Some time afterwards, during a night out in Belgrade, Prentice found herself being dragged from a boat that was capsizing in a Danube tributory. A few weeks later the clothes and shoes she had been wearing when she was immersed fell apart – eaten by the cocktail of chemicals that had been released into the river by the bombing.

A book followed – One Woman’s War – which gained applause not only in Britain, but also in the Balkans, where the facts of the conflict were appreciated as being far less simple than many western accounts had portrayed them.

By now, Prentice was again under assault from cancer.
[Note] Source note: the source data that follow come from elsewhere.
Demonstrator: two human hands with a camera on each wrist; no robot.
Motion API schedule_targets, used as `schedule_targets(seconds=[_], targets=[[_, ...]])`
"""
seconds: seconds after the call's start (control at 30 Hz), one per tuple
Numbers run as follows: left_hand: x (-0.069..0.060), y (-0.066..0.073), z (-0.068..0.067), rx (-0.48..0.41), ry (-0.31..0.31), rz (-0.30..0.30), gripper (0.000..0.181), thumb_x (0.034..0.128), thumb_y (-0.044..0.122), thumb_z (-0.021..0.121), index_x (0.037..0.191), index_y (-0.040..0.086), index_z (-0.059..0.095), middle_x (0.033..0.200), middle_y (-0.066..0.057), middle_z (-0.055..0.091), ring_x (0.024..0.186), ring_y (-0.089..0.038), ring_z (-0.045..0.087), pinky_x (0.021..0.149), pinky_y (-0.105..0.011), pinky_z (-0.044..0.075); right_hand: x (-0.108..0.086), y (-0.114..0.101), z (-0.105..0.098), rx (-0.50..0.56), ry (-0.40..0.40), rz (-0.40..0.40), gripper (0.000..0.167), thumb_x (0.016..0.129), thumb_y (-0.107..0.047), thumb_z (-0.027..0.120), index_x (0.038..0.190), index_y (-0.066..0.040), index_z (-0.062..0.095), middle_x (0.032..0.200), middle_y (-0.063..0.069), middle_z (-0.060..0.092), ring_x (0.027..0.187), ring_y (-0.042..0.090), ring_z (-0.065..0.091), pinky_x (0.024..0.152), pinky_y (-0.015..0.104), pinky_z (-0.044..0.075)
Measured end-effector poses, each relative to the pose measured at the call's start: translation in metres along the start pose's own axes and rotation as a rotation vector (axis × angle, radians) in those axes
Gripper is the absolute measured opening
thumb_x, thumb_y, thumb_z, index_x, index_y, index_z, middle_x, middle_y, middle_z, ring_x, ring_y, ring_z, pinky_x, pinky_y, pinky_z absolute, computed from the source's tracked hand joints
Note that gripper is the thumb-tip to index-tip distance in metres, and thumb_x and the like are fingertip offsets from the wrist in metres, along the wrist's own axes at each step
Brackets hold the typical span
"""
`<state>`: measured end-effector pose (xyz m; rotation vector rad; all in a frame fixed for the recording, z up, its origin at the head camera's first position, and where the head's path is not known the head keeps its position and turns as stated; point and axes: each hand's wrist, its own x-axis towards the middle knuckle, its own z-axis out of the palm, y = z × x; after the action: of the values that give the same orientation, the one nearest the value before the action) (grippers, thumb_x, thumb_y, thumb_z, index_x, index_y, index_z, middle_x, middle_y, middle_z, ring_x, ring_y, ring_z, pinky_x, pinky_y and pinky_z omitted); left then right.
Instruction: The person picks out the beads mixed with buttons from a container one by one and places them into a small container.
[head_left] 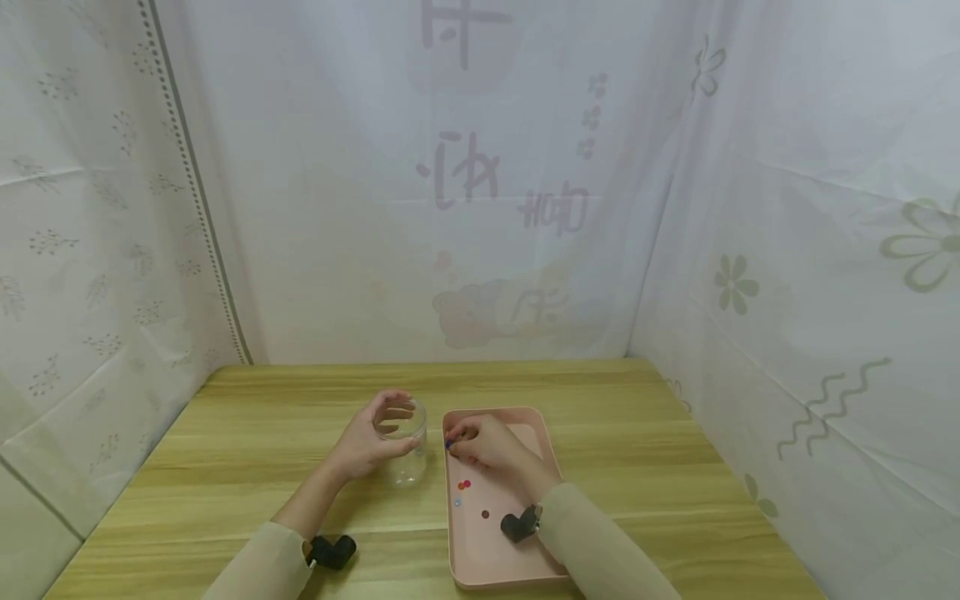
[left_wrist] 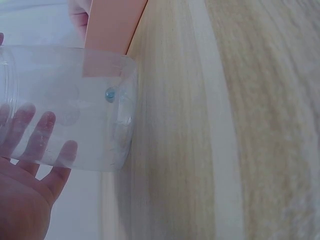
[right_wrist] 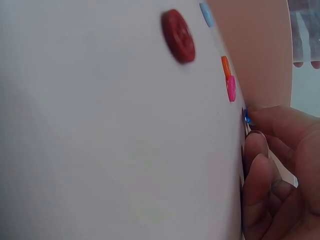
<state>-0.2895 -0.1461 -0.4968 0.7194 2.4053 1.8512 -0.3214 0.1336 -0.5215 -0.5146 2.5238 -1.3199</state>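
Note:
My left hand (head_left: 372, 439) grips a clear plastic jar (head_left: 407, 467), fingers and thumb curled round its upper part. The jar stands upright on the table beside the tray. Near its base, a small blue-green piece (left_wrist: 110, 94) shows through the wall. Over the left side of the pink tray (head_left: 498, 570), my right hand (head_left: 487, 442) pinches a small blue button (right_wrist: 247, 117) by the tray wall; the fingertips partly hide it. Also in the tray lie an orange button (right_wrist: 226, 66), a pink button (right_wrist: 231, 88), a light blue button (right_wrist: 207, 15) and a dark red button (right_wrist: 178, 36).
A wooden table (head_left: 645, 467) carries the jar and tray. White patterned curtains (head_left: 345, 192) hang behind it and along both sides. The tray has a raised rim. Small black cameras (head_left: 332, 552) are worn on both wrists.

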Motion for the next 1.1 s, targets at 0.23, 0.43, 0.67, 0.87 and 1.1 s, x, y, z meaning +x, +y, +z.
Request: schedule_targets(seconds=[0.23,0.43,0.67,0.87,1.1], targets=[[0.001,0.001,0.000,-0.005,0.001,0.003,0.070,0.0940,0.012,0.087,0.152,0.002,0.049,0.148,-0.025,0.063,0.143,-0.059,0.054,0.117,-0.070,0.047,0.002,0.000,-0.001,-0.009,-0.001,-0.001,0.016,0.100,-0.014,0.077,0.114,-0.016,0.083,0.079,-0.004,0.072,0.058,0.008,0.054,0.050,0.024,0.042],[0.000,0.000,0.000,0.003,-0.001,0.011,0.071,0.0943,0.013,0.086,0.153,0.001,0.048,0.149,-0.025,0.062,0.141,-0.052,0.058,0.116,-0.070,0.047,0.002,-0.002,-0.003,0.007,-0.007,0.005,0.017,0.099,-0.011,0.075,0.115,-0.013,0.081,0.079,-0.002,0.072,0.056,0.010,0.052,0.052,0.024,0.043],[0.000,-0.001,0.001,-0.006,0.002,0.004,0.073,0.0940,0.012,0.086,0.153,-0.001,0.047,0.149,-0.025,0.062,0.142,-0.051,0.058,0.117,-0.071,0.045,0.000,-0.007,-0.007,0.018,0.001,0.017,0.016,0.098,-0.010,0.075,0.113,-0.013,0.080,0.084,0.000,0.074,0.065,0.012,0.060,0.054,0.026,0.044],[0.000,-0.001,0.002,-0.004,0.006,0.003,0.073,0.0937,0.012,0.087,0.153,0.000,0.047,0.149,-0.024,0.062,0.141,-0.052,0.058,0.117,-0.071,0.046,-0.002,-0.013,-0.011,0.038,0.030,0.041,0.014,0.100,-0.012,0.076,0.113,-0.013,0.080,0.089,0.002,0.075,0.065,0.013,0.060,0.055,0.026,0.044],[0.000,0.000,0.002,-0.005,0.006,-0.007,0.072,0.0936,0.013,0.087,0.153,0.002,0.048,0.149,-0.024,0.062,0.142,-0.052,0.058,0.118,-0.070,0.046,-0.005,-0.014,-0.020,0.101,0.059,0.063,0.019,0.103,-0.019,0.075,0.121,-0.014,0.078,0.099,0.004,0.077,0.069,0.017,0.068,0.055,0.027,0.050]])
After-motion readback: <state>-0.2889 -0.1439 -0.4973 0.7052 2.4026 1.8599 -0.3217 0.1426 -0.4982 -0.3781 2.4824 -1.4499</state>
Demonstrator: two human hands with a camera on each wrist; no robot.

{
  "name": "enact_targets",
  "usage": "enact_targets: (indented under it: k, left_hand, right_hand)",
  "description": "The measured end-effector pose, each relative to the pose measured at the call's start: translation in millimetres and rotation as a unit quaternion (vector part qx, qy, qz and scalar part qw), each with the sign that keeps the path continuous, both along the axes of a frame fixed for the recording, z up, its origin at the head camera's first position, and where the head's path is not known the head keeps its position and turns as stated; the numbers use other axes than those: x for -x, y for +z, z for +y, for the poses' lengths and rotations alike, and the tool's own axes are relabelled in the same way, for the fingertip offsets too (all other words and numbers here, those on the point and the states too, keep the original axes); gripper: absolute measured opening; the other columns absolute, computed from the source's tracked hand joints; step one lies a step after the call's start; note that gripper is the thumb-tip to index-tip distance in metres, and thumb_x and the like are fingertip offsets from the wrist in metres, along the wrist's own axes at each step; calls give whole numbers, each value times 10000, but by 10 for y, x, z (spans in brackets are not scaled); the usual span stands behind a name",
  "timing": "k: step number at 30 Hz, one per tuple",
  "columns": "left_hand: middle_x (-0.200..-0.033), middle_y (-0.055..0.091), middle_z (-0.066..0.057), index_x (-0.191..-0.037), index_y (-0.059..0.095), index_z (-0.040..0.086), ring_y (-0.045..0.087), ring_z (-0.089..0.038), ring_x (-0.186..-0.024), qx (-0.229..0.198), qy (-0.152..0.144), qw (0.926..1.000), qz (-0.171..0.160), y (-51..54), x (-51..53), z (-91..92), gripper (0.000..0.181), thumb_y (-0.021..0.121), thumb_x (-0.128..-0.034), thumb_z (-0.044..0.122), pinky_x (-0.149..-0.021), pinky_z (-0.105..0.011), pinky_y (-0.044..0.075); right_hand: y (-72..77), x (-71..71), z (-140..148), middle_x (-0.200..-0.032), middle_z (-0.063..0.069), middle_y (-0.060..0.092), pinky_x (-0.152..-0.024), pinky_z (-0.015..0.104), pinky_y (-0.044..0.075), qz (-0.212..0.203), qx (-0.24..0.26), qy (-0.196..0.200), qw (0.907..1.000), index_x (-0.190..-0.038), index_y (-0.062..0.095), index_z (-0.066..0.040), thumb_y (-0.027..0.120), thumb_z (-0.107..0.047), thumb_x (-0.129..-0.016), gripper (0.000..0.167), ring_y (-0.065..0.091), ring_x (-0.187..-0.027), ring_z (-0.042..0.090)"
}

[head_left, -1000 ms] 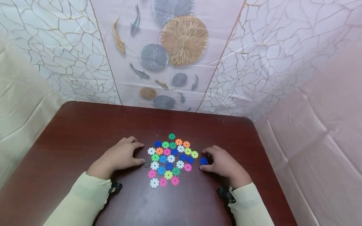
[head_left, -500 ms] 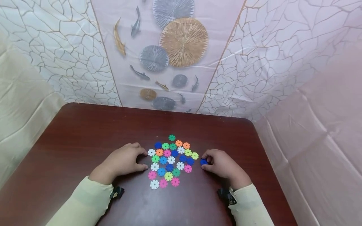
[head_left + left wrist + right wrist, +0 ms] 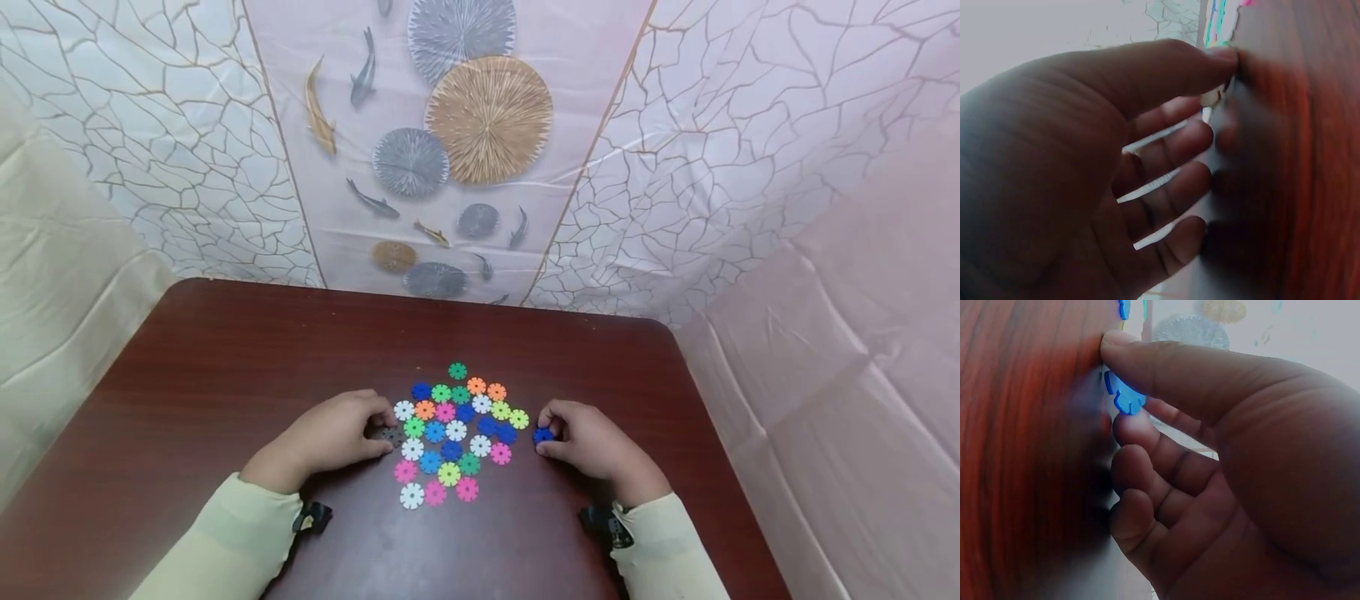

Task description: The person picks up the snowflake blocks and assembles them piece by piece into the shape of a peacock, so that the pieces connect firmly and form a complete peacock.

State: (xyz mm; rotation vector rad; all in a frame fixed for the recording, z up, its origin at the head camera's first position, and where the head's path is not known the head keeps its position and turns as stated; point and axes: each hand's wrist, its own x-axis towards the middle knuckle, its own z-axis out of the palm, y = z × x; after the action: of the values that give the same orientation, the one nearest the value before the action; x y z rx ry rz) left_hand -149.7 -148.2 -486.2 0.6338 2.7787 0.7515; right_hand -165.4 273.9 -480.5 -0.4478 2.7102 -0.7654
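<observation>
Between thumb and index finger my right hand [image 3: 592, 442] pinches a blue notched plastic disc [image 3: 543, 435] at the right of the cluster. In the right wrist view this blue disc [image 3: 1127, 394] stands tilted under the thumb, partly hidden. At the cluster's left, my left hand [image 3: 330, 433] has its thumb and index finger about a dark grey notched disc [image 3: 389, 435], seemingly pinching its edges. The left wrist view shows the left hand [image 3: 1104, 150] with fingers bent, and the grey disc cannot be made out there. Several other discs lie flat between the hands, including a white disc [image 3: 456, 431].
The discs lie on a dark red-brown table [image 3: 300, 333]. One green disc [image 3: 457, 371] sits farthest back, and pink and white discs form the near row. A patterned cloth [image 3: 487, 117] hangs behind the table. Pale cloth [image 3: 825, 333] hangs at the right side.
My left hand has moved slightly right, and its fingers have come in around the grey disc. My right thumb and index finger have closed on the blue disc.
</observation>
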Motion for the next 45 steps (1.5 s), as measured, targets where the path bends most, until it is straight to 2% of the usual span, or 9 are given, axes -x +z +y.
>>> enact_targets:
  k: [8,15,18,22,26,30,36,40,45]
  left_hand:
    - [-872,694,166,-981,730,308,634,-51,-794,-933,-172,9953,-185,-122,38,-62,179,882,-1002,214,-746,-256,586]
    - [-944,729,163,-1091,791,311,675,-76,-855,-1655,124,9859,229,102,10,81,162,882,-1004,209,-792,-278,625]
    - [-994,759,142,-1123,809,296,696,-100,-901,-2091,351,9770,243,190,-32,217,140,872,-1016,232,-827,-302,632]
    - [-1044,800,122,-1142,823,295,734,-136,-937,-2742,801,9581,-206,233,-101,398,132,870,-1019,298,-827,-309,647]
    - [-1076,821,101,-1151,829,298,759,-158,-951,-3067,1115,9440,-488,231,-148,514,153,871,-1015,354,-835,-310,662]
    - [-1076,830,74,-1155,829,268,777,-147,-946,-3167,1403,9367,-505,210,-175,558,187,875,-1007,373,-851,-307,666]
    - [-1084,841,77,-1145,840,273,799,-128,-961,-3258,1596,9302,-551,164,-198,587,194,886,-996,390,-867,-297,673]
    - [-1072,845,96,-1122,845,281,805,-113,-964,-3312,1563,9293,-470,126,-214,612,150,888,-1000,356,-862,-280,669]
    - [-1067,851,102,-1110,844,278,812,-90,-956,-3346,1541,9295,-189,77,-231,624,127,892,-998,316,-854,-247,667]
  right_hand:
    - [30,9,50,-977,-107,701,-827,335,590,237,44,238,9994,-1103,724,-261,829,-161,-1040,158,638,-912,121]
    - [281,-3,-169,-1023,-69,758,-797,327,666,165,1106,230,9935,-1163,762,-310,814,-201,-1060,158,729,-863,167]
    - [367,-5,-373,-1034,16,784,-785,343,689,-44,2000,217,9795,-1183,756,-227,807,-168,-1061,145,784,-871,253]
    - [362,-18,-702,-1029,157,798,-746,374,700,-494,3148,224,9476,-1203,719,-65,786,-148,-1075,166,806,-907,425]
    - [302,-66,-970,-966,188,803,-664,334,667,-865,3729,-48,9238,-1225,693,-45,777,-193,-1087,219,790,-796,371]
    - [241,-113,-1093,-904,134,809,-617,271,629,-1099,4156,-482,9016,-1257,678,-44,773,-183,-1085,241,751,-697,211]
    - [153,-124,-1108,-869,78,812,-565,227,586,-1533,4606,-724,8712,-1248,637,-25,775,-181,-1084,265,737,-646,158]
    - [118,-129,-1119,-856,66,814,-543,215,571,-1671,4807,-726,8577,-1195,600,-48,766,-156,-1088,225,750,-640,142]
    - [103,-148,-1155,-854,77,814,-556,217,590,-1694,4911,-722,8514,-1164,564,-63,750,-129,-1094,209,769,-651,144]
Doctors mused on its reawakening and her proximity to the depleted uranium that had rained down during the bombing of the Balkans, but it was a moot point.

Having qualified as a private pilot – to confront her fear of flying – she pondered taking a light aircraft to the base of the German pilot who had attacked her in Kosovo, but decided she could not forgive the perpetrator, who may have had on his hands the blood of the many innocent civilians she had seen killed.

One of her last acts was to appear, in great pain, at The Hague war crimes tribunal to give evidence at the Slobodan Milosevic hearing. Although no lover of the man, so disgusted was she at the calibre of what she regarded as a show trial that she spoke, among other things, of the al-Qaeda fighters who had been active in Bosnia and Kosovo, whom she believed had been armed by the Americans and British.

She returned, convinced that the trial would never be allowed to finish naturally because some of the charges were so badly framed they would be scorned by the audience of the proceedings that were being shown live daily on B92 Balkans television.

Two weeks later, Milosevic was dead, but her journalistic coup at being the last reporter to interview him was somewhat overshadowed by the fact that her medication did not allow her the normal clarity of mind to report the event.

She remarried and became Mrs Aidan Morrin, and fearlessly and recklessly defied the inevitability of her illness to drink the final drops of her life in Drogheda, her beloved Eire.

Nevertheless, she never lost her taste for cigarettes, Jameson Irish Whiskey, cups of tea, or the truth – however it was served.